[TASK DIRECTIONS]
Starting at the first line of the listing below, repeat each line up to and including the one containing "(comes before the". Leave out pictures.
*** INFORMATION SHOWN Section Begins ***
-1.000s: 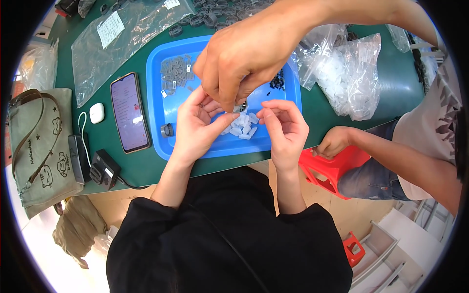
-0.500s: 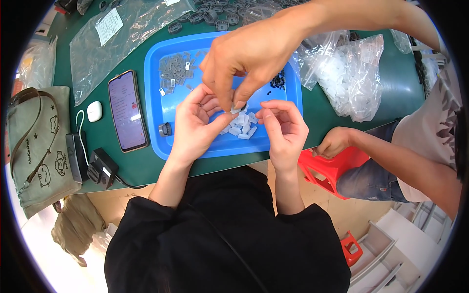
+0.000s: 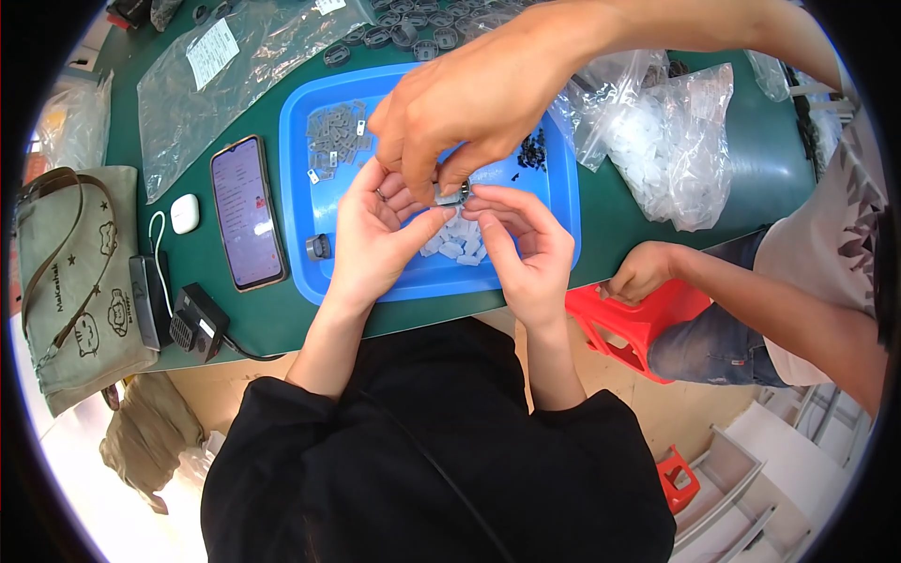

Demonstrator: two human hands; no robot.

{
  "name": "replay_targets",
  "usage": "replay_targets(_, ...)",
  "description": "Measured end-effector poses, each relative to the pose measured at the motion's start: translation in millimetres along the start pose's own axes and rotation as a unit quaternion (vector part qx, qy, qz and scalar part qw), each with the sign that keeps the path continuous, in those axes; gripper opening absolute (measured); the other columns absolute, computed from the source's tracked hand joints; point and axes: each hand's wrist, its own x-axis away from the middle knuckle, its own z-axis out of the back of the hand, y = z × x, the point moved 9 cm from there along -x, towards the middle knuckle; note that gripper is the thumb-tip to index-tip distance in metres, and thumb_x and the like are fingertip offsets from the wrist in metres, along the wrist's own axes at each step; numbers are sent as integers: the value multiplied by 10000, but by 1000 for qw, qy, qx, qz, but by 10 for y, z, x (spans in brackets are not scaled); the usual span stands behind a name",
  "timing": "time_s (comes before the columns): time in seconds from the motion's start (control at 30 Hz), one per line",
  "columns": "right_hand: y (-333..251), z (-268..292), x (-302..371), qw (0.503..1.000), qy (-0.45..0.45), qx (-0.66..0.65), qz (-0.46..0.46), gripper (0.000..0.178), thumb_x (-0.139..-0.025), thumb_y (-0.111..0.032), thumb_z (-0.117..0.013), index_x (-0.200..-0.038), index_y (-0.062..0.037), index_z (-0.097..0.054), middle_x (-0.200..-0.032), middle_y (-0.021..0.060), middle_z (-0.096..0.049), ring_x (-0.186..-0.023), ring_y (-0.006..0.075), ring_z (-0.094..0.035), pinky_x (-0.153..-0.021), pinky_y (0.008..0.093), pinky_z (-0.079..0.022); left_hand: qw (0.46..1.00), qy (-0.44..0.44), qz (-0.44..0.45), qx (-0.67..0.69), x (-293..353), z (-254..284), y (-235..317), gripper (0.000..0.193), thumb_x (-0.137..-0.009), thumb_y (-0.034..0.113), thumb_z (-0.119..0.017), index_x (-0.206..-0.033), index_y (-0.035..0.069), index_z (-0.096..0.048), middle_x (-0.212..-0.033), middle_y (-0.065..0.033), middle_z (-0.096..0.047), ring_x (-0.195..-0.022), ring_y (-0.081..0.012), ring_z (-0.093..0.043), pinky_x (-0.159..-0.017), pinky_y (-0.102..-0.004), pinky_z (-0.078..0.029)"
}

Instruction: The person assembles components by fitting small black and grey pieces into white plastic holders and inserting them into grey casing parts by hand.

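A left hand (image 3: 371, 230) and a right hand (image 3: 535, 249) work over a shallow blue plastic tray (image 3: 422, 287), beside a small grey piece with a dark end (image 3: 450, 198), held above translucent white plastic pieces (image 3: 460, 248). Left fingers cup loosely, right ones narrow; whether either grips the piece I cannot tell. A co-worker's hand (image 3: 469, 108), fingertips at the piece, partly hides it. Farther lie flat grey tabs (image 3: 333, 136), tiny black parts (image 3: 532, 153) and, on the green desk (image 3: 768, 155), dark oval rings (image 3: 404, 36).
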Motion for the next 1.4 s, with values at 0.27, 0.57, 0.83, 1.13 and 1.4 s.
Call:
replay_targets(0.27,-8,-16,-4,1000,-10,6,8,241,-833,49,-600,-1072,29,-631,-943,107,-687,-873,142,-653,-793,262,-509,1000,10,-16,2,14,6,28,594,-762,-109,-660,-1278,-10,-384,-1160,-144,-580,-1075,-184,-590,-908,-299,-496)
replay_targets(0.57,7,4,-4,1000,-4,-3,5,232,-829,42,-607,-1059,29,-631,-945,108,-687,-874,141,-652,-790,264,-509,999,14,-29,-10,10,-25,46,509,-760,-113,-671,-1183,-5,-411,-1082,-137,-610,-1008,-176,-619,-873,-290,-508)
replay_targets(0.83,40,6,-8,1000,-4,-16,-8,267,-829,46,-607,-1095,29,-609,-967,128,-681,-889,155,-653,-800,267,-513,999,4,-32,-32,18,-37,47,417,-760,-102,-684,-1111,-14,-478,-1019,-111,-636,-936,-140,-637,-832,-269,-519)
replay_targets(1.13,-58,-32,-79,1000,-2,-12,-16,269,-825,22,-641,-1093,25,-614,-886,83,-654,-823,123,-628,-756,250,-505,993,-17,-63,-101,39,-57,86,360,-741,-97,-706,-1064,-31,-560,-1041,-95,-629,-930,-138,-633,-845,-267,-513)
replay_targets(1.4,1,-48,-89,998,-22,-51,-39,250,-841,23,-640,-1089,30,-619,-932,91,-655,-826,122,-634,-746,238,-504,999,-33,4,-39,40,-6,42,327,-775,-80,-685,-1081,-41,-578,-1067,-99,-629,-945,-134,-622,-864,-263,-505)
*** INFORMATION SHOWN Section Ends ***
[OUTPUT]
-1.000s: 
-0.500s: 
+0.000s: 

Demonstrator: two human hands; no robot.

{
  "name": "replay_targets",
  "usage": "replay_targets(_, ...)",
  "description": "Measured end-effector poses, each relative to the pose measured at the motion's start: translation in millimetres along the start pose's own axes and rotation as a unit quaternion (vector part qx, qy, qz and scalar part qw), each with the sign that keeps the path continuous, in those axes; gripper opening absolute (measured); the other columns absolute, computed from the source's tracked hand joints; point and axes: each hand's wrist, its own x-axis away from the middle knuckle, its own z-axis out of the back of the hand, y = z × x, the point moved 9 cm from there along -x, towards the middle knuckle; note that gripper is the thumb-tip to index-tip distance in metres, and thumb_x and the like are fingertip offsets from the wrist in metres, along the wrist's own axes at each step; numbers are sent as integers: the value multiplied by 10000, but by 1000 for qw, qy, qx, qz, but by 10 for y, z, x (spans in brackets are not scaled); the usual span stands behind a name",
  "timing": "time_s (comes before the columns): time in seconds from the motion's start (control at 30 Hz), one per line",

The work on this exercise is finished.